Our work in research in type 1 diabetes starts from basic science to try to understand why individuals develop diabetes.  Together with studying the processes that lead to disease, we also work on a number of projects to develop immunotherapy to prevent diabetes, and also have very  close collaboration with Professor Colin Dayan in the development of immunotherapy for people who have type 1 diabetes.  Our work focuses on a number of different areas.

1. The role of CD8 cytotoxic T cells in the development of diabetes.

We have studied insulin-reactive CD8 T cells for many years, aiming to understand why these cells damage insulin-producing islet beta cells as well as how to regulate them.  

Medical Research Council 2010-2014 Development of insulin-reactive CD8 T cells

2. The role of B cells in the pathogenesis and regulation of diabetes. 

B cells produce antibodies, a good marker of future developement of type 1 diabetes.  These antibodies do not themselves cause damage, but the B cells that produce them are involved in communication with the T cells to cause diabetes.  We also know that some B cells may be able to regulate damaging T cells.  We are currently studying these regulatory cells and whether they could be increased to help control damaging T cells in diabetes.

Funded by:

Medical Research Council  2013- 2018 The role of B cell regulation in type 1 diabetes in NOD mice

Cnpq (Brazil) 2013-2017 Science Without Borders PhD studentship B cells in type 1 diabetes

3. Development of immunotherapy using chimeric antigen receptors

Chimeric antigen receptors (CARs) that modify T cells for therapy in cancer have now been approved for human therapy by the FDA (USA).  We have been working on a similar strategy for type 1 diabetes with Prof Gideon Gross from Migal Institute in Israel to design an approach to reduce the damaging cytotoxic CD8 T cells that damage the islets.  We modify cytotoxic cells as well as T cells that can control other T cells to make them specifically target the cells that damage the islet beta cells. This is a novel type of immunotherapy that is still in the early stages of development.

Funded by:

BIRAX (Britain Israel Research and academic exchange partnership) and JDRF 2015- 2018 Genetically-modified T cells for the protection of regenerated beta-cells in type 1 diabetes

Diabetes UK Research Grant 2015-2018  Targeting islet-specific CD8 T cells in type 1 diabetes

4. Study of potential immunotherapeutic enhancement of delivery into the skin using gold nanoparticles and microneedles.

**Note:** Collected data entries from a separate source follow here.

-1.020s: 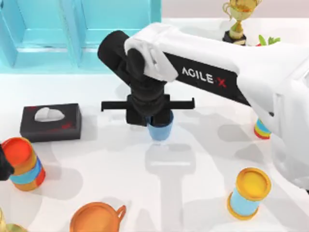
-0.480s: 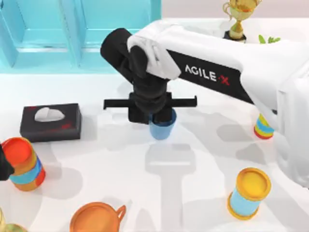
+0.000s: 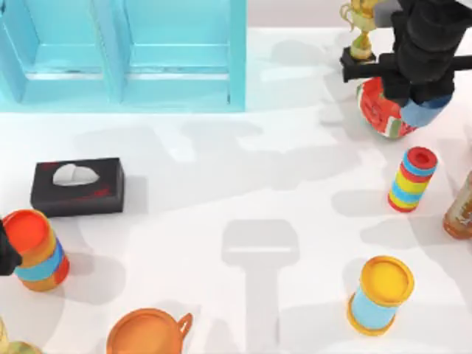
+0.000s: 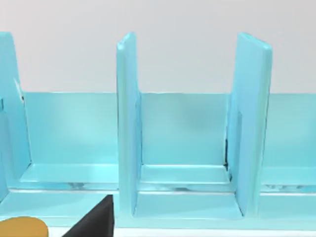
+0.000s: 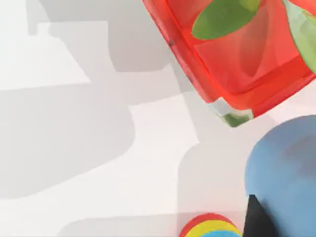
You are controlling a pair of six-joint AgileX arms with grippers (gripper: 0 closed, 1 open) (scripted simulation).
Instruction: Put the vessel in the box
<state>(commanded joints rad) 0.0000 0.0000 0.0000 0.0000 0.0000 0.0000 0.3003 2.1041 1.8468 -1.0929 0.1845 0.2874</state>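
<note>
The vessel, a small plain blue cup (image 3: 428, 112), hangs in my right gripper (image 3: 422, 99), which is shut on it at the table's back right. It hovers just right of the box (image 3: 377, 110), a red container with a green leaf pattern. In the right wrist view the blue cup (image 5: 284, 170) is close up beside the open red box (image 5: 232, 64), and one black finger (image 5: 254, 219) presses against the cup's side. My left arm (image 3: 6, 251) stays parked at the left edge of the table.
A turquoise shelf (image 3: 125, 51) runs along the back left. A black tissue box (image 3: 77, 186), an orange-lidded canister (image 3: 33, 249) and an orange handled cup (image 3: 145, 333) sit left and front. A striped canister (image 3: 410, 179), a yellow-lidded canister (image 3: 380, 293), a trophy (image 3: 361, 26) and a brown bottle (image 3: 461, 206) stand on the right.
My right arm has swung from the table's middle to the back right, carrying the blue cup off the table surface to beside the red box. The left arm has not moved.
</note>
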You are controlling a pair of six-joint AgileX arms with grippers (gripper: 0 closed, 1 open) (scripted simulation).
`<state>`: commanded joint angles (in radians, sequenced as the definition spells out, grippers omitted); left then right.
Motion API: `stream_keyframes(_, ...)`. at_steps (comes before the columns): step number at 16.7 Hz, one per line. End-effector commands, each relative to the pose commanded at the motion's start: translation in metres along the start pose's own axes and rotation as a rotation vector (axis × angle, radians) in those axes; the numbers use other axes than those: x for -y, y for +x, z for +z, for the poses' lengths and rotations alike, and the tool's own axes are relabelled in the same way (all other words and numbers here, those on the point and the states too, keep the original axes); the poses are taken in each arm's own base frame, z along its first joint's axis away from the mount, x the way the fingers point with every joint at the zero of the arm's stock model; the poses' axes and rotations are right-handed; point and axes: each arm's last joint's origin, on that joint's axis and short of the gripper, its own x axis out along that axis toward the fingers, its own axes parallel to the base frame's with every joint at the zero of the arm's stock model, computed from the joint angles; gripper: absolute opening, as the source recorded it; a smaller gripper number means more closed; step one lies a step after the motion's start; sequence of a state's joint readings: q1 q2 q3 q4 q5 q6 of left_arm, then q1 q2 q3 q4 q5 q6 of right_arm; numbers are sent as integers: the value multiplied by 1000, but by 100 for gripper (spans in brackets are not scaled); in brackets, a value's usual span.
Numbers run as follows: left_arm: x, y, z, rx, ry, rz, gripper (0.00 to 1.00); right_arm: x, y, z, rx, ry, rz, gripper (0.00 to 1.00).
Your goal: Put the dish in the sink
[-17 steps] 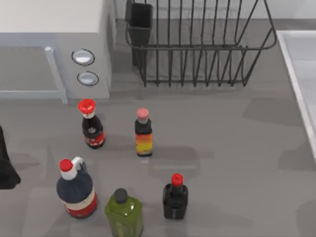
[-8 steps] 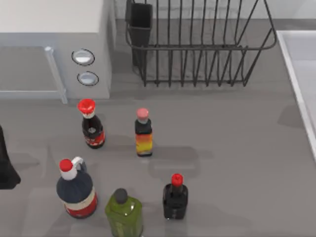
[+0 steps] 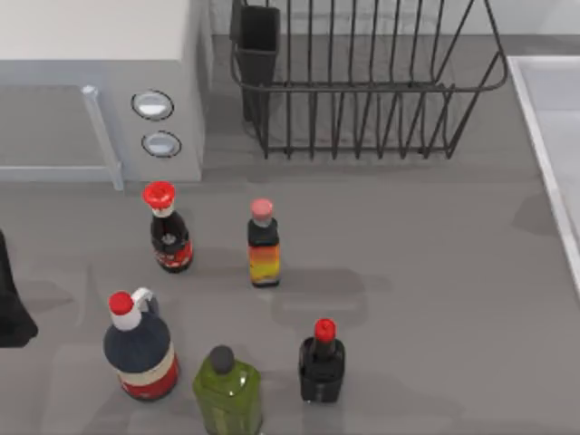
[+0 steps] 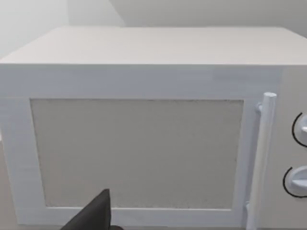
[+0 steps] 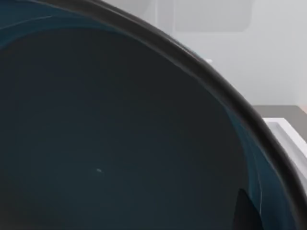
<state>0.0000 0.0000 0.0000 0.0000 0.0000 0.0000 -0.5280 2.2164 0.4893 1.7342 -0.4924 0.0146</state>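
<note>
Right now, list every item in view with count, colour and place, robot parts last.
dish: 1, dark blue, dark rim, close against right wrist camera
sink: 1, white, table's right edge
microwave: 1, white, back left
dish rack: 1, black wire, back centre
bottles: 5, front left; red-capped dark, pink-capped orange-labelled, red-capped jug, green, red-capped black
left gripper: 1, black, table's left edge, facing microwave

Five bottles [image 3: 264, 243], one microwave [image 3: 100, 82], one dish rack [image 3: 362, 82], one dish [image 5: 110, 143].
</note>
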Motion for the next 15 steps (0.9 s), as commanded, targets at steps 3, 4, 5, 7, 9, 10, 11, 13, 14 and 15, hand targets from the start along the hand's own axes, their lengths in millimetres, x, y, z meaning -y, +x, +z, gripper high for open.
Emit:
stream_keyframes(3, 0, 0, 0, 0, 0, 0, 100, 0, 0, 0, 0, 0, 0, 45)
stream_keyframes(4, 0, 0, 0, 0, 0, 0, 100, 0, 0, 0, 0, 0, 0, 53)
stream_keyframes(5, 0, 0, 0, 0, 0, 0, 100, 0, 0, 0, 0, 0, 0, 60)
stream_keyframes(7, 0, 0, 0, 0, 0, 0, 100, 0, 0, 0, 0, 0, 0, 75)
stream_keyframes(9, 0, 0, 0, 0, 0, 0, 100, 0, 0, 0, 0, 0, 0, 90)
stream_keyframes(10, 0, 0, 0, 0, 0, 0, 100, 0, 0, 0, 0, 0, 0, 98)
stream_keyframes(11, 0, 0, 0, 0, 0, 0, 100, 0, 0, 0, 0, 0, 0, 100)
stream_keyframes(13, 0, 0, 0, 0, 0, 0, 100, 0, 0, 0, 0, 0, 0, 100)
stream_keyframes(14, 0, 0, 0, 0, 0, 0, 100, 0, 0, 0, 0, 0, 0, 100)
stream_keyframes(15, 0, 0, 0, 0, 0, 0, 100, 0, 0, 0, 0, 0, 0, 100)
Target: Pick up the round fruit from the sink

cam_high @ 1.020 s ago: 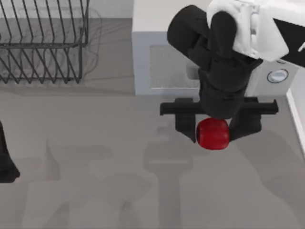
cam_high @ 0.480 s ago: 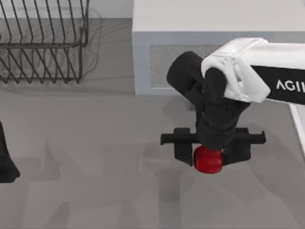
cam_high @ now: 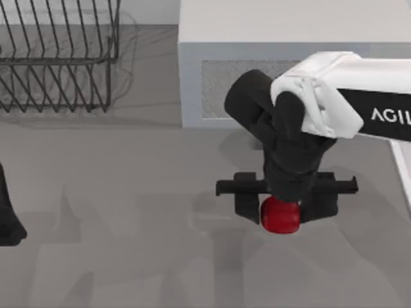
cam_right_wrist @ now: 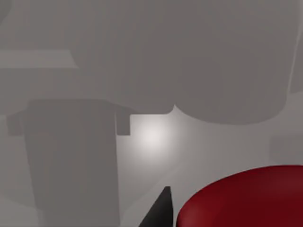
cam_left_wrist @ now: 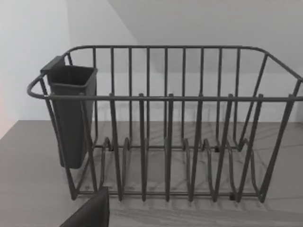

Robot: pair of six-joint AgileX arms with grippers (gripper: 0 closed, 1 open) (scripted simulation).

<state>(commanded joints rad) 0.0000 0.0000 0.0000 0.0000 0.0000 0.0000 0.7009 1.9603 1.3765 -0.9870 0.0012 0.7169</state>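
Observation:
The round fruit (cam_high: 280, 218), small, glossy and red, sits between the two black fingers of my right gripper (cam_high: 282, 208), which is shut on it over the grey sink floor (cam_high: 128, 192), right of the middle. The black wrist hides the fruit's upper part in the top view. In the right wrist view the fruit (cam_right_wrist: 246, 198) bulges in at the corner beside one black fingertip (cam_right_wrist: 161, 210), above a shadowed grey floor. My left arm (cam_high: 6, 218) is parked at the left edge of the top view.
A dark wire dish rack (cam_high: 58, 58) stands at the back left, and the left wrist view shows the rack (cam_left_wrist: 165, 123) with its dark cup (cam_left_wrist: 71, 113). A white block (cam_high: 257, 38) rises at the back right. A pale rim (cam_high: 401, 160) borders the right side.
Over the last second my right gripper carried the fruit toward the front of the table and lower, the fruit looking smaller. In the last half second it has barely moved.

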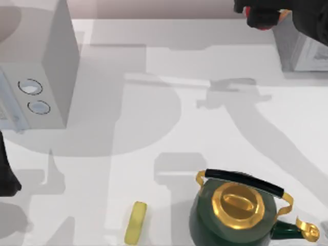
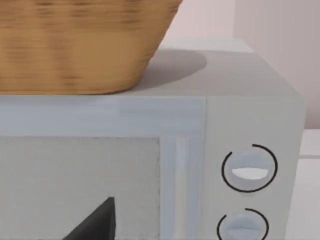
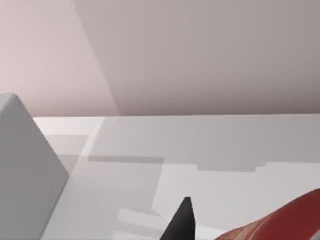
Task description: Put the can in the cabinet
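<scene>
The right gripper (image 1: pixel 262 18) sits at the table's far right, fingers closed on something red. The left arm (image 1: pixel 7 174) rests at the left edge.

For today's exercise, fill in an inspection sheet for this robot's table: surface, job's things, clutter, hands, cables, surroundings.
Surface: white table, shadowed.
Job's things: red can at far right edge, held aloft in the right hand; grey cabinet just right of it.
Clutter: green kettle near right; yellow block beside it; microwave at left, wicker basket on top.
Hands: left arm parked at left edge.
Cables: nothing seen.
Surroundings: plain pinkish wall.
</scene>
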`<state>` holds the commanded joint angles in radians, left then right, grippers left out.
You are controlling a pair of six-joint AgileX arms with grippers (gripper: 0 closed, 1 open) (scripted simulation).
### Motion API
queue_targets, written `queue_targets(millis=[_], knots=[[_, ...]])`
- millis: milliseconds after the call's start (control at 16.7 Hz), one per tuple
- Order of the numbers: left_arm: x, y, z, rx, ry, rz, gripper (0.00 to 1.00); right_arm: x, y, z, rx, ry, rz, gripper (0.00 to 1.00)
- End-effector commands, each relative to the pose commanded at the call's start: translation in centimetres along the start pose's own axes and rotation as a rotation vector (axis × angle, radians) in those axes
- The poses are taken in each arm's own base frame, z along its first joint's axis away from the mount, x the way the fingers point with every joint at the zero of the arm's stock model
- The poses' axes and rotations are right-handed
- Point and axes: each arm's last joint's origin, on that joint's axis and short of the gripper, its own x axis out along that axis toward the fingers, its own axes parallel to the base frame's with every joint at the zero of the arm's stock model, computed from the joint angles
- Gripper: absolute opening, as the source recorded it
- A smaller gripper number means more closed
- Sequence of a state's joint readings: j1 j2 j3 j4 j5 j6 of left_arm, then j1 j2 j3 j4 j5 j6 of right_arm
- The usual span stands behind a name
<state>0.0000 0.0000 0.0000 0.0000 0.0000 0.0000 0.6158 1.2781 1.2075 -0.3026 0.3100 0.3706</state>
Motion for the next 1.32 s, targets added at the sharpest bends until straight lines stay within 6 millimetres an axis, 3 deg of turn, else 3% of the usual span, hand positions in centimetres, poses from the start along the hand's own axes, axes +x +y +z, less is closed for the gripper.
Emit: queue_targets(millis=[240, 420, 600, 840, 1080, 1320], knots=[[0.0, 0.0, 0.0, 0.0, 0.0, 0.0, 1.0, -6.2, -4.6, -0.1, -0.01, -0.18, 0.031, 0.0], [0.0, 0.0, 0.0, 0.0, 0.0, 0.0, 1.0, -9.4, -7.0, -0.8, -0.048, -0.308, 0.035, 0.0], [0.0, 0.0, 0.0, 0.0, 0.0, 0.0, 1.0, -11.5, -9.2, -3.2, -0.085, -0.392, 0.019, 0.0], [0.0, 0.0, 0.0, 0.0, 0.0, 0.0, 1.0, -12.3, -12.1, -9.6, -0.129, -0.421, -0.028, 0.0], [0.0, 0.0, 0.0, 0.0, 0.0, 0.0, 1.0, -11.1, -15.1, -16.7, -0.161, -0.414, -0.131, 0.0], [0.0, 0.0, 0.0, 0.0, 0.0, 0.0, 1.0, -9.7, -17.1, -20.8, -0.182, -0.387, -0.229, 0.0]])
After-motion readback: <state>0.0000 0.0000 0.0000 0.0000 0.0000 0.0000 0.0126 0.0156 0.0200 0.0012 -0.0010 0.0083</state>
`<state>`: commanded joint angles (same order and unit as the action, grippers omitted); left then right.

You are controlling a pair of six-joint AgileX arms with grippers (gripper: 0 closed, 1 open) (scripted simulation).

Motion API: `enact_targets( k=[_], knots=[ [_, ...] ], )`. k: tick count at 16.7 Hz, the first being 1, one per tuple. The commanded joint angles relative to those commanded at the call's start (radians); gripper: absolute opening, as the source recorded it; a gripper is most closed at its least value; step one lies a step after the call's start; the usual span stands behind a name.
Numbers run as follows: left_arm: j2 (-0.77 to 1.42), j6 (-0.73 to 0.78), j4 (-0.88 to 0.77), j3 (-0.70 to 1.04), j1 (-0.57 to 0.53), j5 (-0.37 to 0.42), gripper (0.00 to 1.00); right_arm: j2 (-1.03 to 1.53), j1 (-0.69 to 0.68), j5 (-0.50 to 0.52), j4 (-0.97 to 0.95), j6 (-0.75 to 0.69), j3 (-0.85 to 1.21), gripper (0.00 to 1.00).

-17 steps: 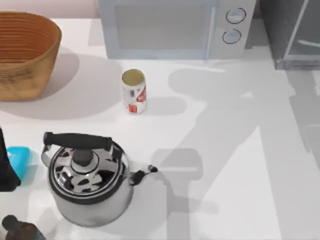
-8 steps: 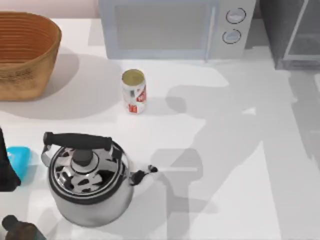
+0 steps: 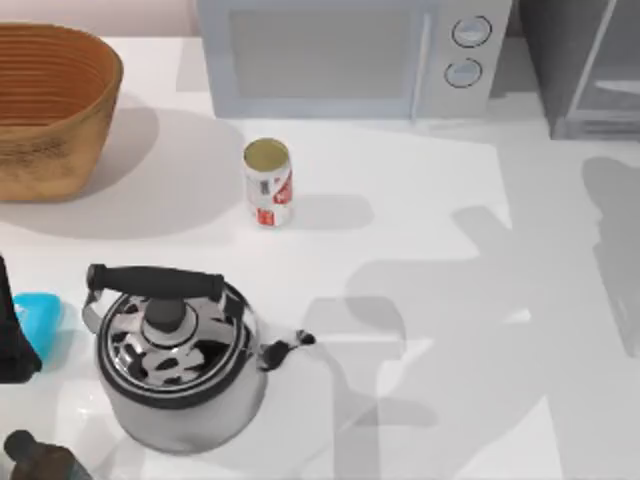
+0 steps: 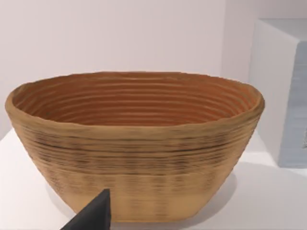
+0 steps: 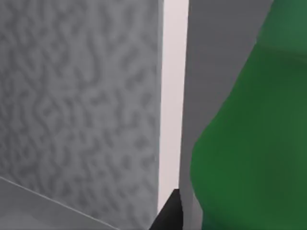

We have worked with Professor James Birchall and Dr Sion Coulman in the School of Pharmacy to investigate the delivery of peptides with microneedles into the skin for development of immunotherapy for type 1 diabetes.

Funded by:

2012-2017 European Union FP7 Consortium Enhanced Epidermal Antigen Specific Immunotherapy (Director/chief investigator Prof Colin Dayan)

5. Study of the gut microbiome.

Type 1 diabetes occurs because of genetic susceptibility factors as well as interaction of these factors with the environment.  Type 1 diabetes is increasing at a rate faster than can be explained by changes in genetics.  Our studies with Prof Li Wen at Yale University have been to investigate the role of the gut bacteria in influencing type 1 diabetes.  

Funded by:

2014-2016 European Foundation for the Study of Diabetes Modulation of insulin-specific T cell receptor repertoire by the gut microbiome

6. Study of people at risk of diabetes development who have not progressed to type 1 diabetes.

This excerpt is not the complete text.